### Work required
Look at the data below and print exactly the lines from its first line through the line with "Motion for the"; the pictures stay out of the copy.

--- Dataset content ---

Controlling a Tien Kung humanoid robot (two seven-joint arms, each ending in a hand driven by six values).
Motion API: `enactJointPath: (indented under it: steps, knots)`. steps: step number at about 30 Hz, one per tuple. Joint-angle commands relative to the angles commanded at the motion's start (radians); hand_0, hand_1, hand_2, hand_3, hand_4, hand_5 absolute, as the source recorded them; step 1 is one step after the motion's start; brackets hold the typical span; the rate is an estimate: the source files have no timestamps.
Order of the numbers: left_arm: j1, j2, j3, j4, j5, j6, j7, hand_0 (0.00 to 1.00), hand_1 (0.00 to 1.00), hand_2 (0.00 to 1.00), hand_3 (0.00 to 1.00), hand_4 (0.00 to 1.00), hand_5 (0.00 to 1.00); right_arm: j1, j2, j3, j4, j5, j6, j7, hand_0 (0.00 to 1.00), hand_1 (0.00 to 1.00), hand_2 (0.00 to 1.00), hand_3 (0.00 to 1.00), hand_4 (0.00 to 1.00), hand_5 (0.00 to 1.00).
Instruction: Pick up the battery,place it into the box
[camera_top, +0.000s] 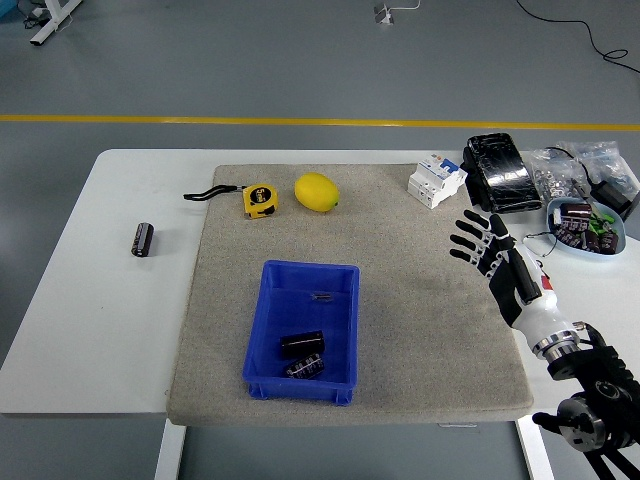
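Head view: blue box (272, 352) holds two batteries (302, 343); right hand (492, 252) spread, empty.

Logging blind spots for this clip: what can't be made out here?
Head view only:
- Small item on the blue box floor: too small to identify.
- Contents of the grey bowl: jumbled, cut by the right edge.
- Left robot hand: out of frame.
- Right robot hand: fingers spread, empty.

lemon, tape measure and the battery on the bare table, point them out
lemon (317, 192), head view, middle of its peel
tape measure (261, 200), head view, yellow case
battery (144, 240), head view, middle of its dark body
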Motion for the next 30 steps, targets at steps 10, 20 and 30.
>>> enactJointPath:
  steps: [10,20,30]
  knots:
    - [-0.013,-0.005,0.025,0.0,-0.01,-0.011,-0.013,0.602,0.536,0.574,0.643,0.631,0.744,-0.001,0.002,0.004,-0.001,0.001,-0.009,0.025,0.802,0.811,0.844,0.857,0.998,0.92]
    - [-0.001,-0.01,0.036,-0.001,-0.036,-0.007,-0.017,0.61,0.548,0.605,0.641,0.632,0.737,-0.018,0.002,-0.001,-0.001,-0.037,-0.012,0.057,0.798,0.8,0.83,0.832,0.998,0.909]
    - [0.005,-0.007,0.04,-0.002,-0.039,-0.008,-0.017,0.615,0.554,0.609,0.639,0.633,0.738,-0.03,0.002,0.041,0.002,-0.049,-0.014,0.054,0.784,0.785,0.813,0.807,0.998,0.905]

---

### Reply to the exercise
Controlling a Tien Kung humanoid robot (two seven-joint arms, each ending in a hand driven by six values).
Motion API: `enactJointPath: (indented under it: steps, knots)`. steps: step number at about 30 Hz, one per tuple. Joint-angle commands relative to the angles commanded at the motion's start (radians); hand_0, hand_1, hand_2, hand_3, hand_4, hand_5 absolute, as the source recorded them; step 1 is one step after the motion's start; brackets hold the typical span; the rate is an estimate: the source files have no timestamps.
Order of the numbers: left_arm: j1, j2, j3, j4, j5, j6, j7, hand_0 (0.00 to 1.00), hand_1 (0.00 to 1.00), hand_2 (0.00 to 1.00), hand_3 (0.00 to 1.00), hand_4 (0.00 to 1.00), hand_5 (0.00 to 1.00); right_arm: j1, j2, j3, j4, j5, j6, j7, hand_0 (0.00 to 1.00), hand_1 (0.00 to 1.00), hand_2 (0.00 to 1.00), hand_3 (0.00 to 1.00), hand_4 (0.00 to 1.00), hand_5 (0.00 to 1.00).
Instruction: Pick up the battery,place it into the box
[camera_top, +0.000s] 
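Head view: blue box (272, 352) holds two batteries (302, 343); right hand (492, 252) spread, empty.

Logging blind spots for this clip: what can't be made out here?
Head view only:
- Small item on the blue box floor: too small to identify.
- Contents of the grey bowl: jumbled, cut by the right edge.
- Left robot hand: out of frame.
- Right robot hand: fingers spread, empty.

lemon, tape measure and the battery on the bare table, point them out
lemon (317, 192), head view, middle of its peel
tape measure (261, 200), head view, yellow case
battery (144, 240), head view, middle of its dark body
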Motion for the next 30 steps, targets at steps 10, 20 and 30.

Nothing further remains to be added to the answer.